Hazardous busing stems off of courtesy busing provided for students who live within a certain distance from an elementary, middle or high school. Moench said in a separate interview that the state requires that every child who lives more than a mile-and-half from an elementary school, or two miles from a high school, be bused.

All others students are not provided busing.

The Bridgewater-Raritan School District, however, voluntarily decided to shorten those distances, and provide courtesy busing for more students. From there, Moench said, the district began to offer hazardous busing for those students who are normally treated as walkers, but who deal with some kind of hazard on the way to school in the morning, such as crossing a highway or walking across gaps in the sidewalk.

"It is for kids who travel where it is too dangerous to walk," he said. "That condition is determined by the police department."

For years, Moench said, the bill for hazardous busing has been paid by the township, which is considered to be in a position to correct a hazard. In a resolution approved Monday, the Bridgewater Township Council committed to paying $279,998 for the 2009-2010 school year, but the cost varies based on the number of students and the number of miles the buses have to travel.

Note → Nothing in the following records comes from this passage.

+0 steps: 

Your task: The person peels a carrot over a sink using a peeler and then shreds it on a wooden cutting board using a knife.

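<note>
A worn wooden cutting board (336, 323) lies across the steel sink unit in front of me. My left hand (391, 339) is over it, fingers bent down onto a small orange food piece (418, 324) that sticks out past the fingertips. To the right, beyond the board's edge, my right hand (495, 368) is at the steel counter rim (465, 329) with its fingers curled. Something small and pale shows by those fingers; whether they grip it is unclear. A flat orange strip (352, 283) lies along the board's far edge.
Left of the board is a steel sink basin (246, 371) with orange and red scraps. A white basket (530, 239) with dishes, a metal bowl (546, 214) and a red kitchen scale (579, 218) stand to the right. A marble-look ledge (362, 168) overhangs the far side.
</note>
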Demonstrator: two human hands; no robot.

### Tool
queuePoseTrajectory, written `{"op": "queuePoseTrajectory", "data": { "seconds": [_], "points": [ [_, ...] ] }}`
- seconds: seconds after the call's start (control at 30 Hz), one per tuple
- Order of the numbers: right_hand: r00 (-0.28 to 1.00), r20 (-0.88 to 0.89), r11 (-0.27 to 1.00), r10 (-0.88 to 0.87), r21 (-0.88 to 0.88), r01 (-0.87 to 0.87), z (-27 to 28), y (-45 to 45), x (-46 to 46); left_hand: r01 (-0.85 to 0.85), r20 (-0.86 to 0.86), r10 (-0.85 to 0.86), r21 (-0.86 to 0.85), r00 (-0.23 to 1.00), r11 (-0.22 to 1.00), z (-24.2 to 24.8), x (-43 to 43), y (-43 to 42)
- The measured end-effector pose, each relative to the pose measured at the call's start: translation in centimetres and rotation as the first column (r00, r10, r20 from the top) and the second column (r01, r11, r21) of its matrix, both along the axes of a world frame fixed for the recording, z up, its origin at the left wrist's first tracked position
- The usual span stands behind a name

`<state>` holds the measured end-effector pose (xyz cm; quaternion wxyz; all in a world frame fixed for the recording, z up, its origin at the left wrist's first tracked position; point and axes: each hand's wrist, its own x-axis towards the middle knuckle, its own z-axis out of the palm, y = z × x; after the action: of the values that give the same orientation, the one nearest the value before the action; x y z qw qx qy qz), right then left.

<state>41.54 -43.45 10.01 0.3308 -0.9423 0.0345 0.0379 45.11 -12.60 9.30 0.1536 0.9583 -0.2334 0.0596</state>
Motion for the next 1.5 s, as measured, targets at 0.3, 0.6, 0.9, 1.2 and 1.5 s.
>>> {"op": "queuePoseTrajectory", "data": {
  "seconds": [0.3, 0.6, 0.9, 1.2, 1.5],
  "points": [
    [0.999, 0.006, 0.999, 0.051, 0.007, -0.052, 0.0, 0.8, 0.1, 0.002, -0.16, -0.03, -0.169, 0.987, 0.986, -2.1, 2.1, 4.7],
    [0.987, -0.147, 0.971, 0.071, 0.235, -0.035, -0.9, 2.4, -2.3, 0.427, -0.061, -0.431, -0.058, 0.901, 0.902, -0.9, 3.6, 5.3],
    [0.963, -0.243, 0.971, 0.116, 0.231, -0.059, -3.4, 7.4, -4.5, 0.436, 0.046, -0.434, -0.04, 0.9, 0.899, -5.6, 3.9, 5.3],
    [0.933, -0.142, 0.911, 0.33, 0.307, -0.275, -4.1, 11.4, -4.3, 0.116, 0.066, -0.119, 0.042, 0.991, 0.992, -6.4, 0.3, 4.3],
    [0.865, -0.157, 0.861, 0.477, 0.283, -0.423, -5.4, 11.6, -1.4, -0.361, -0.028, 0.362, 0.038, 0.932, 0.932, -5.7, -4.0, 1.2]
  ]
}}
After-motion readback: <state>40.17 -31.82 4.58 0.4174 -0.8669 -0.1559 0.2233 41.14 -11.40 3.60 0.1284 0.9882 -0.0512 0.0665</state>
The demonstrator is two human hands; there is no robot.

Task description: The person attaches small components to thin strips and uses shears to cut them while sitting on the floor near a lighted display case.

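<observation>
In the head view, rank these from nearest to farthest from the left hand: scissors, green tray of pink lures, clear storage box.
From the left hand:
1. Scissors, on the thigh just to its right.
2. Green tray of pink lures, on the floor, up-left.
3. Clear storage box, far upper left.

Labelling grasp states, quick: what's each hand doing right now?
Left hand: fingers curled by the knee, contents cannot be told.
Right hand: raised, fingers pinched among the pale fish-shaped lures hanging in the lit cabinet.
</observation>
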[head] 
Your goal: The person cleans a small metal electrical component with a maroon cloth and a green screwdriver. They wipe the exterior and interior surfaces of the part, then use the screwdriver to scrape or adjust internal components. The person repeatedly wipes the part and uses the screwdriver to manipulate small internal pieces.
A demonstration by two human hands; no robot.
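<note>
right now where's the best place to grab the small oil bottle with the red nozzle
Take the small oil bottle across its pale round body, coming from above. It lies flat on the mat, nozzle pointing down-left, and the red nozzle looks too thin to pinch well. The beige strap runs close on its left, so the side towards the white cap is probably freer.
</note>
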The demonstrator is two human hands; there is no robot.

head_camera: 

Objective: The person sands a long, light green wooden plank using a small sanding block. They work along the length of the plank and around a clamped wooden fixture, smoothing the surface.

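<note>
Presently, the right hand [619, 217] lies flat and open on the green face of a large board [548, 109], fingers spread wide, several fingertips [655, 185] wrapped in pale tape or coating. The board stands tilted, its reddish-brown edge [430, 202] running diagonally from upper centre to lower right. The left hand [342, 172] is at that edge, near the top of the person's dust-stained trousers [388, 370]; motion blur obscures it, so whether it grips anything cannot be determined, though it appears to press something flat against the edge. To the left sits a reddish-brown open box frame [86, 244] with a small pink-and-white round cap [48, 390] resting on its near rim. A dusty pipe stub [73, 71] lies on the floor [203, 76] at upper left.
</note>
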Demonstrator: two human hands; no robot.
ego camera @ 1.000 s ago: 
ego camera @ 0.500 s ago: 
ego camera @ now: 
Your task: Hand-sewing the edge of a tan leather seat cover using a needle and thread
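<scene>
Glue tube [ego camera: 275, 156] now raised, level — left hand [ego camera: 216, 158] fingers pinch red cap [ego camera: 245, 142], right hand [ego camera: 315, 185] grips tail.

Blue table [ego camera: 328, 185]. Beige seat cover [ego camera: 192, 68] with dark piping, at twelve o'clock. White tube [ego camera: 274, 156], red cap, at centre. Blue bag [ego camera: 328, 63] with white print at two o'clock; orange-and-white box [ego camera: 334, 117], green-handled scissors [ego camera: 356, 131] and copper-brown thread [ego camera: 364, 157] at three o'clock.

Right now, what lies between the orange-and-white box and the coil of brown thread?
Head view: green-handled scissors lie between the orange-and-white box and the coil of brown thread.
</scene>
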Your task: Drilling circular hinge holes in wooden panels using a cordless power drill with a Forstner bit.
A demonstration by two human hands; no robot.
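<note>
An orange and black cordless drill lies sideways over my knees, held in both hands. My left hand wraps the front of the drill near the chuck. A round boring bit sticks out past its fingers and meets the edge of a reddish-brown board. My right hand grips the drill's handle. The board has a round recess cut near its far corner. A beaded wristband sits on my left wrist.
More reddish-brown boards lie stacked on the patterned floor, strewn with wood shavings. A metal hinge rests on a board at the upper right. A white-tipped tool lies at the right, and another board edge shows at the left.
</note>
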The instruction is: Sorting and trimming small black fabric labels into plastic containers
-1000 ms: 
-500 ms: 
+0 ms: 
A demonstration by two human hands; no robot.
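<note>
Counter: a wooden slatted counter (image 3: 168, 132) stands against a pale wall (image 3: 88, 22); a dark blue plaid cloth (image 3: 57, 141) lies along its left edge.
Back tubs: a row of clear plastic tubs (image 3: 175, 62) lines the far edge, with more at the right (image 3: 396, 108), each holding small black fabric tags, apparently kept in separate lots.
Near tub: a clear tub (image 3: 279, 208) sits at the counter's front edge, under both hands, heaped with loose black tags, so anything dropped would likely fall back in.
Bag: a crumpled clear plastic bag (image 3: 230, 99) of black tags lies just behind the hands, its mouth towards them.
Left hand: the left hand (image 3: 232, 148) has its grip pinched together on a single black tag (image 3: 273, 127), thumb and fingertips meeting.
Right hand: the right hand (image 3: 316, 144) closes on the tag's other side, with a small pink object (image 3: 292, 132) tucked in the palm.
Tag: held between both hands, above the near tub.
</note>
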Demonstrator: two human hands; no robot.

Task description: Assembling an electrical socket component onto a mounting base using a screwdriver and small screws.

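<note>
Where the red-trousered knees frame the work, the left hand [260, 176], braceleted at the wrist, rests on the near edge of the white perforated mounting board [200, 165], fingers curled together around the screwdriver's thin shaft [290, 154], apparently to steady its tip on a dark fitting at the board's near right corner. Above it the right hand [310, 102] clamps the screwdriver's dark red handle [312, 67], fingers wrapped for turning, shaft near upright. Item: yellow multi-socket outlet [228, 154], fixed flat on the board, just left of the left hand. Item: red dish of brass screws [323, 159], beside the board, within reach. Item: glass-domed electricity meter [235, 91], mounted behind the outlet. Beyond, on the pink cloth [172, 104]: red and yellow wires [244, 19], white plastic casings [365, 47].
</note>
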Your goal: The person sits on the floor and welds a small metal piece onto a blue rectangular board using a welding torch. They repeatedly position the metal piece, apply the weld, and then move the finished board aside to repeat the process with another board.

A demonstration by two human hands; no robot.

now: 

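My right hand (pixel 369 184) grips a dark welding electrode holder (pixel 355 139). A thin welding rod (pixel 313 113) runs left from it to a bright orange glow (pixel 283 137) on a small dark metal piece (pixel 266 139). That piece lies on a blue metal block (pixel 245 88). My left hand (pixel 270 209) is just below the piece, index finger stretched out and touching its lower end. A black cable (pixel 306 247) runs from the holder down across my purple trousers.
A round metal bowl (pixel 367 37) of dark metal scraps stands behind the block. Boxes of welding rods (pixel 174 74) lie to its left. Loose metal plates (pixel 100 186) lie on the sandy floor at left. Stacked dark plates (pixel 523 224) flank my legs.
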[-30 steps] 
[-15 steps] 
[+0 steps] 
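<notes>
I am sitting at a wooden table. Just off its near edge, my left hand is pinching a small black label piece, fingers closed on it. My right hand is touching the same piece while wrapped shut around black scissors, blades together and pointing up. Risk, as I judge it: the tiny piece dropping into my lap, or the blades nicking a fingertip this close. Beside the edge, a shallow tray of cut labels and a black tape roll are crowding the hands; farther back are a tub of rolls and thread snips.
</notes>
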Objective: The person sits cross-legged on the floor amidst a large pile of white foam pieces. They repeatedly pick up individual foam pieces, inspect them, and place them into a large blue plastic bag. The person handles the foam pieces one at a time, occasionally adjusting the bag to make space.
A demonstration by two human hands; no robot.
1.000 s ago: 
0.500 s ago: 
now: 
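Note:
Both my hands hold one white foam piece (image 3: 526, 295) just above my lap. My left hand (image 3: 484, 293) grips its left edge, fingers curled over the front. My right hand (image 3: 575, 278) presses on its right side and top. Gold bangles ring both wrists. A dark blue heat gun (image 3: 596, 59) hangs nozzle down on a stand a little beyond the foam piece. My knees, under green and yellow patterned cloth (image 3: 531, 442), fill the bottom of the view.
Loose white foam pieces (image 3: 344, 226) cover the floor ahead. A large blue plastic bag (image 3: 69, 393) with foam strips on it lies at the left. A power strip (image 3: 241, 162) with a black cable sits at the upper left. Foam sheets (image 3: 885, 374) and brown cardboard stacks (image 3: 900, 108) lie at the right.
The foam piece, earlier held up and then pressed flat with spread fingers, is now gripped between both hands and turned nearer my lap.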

"If there is no sidewalk, the school district can't take care of it," he said. "We figured that because the township has not picked up the tab for the hazard, we'll pay the bill for the busing."

Councilman Dan Hayes said he believes there could be discussions about the service, but is comfortable with the current situation.

"Hazardous busing we are required to do, and we can always fix the hazard," he said.

Moench said he still believes it would make more sense to at least examine this policy.

"The money is still coming from Bridgewater taxpayers at the end of the day," he said. "Maybe we should look at the school picking up the cost, but there has been really no support for that."

In the agreement made through the resolution, the township agreed to pay the 2010 bill, but also obligated itself to the 2011 one.

"Certainly the district would not look favorably on adding more money to its budget," Moench said. "But in these economic times, we can never rest on an idea that this is how it has been done before."

Councilwoman Christine Henderson Rose said that although she supports paying for hazardous busing, she would not be against discussing a change.

"I don't think anything prevents us from having a conversation," she said. "Neither entity has much money anyway."

Although Moench decided to vote for the resolution, he said he thinks the township would benefit from discussions between the council and district.

"The school district wants us to keep the agreement this way," he said. "And people are relatively satisfied now. Hazardous busing is a service we want to provide and should provide, but I think this is something we should discuss."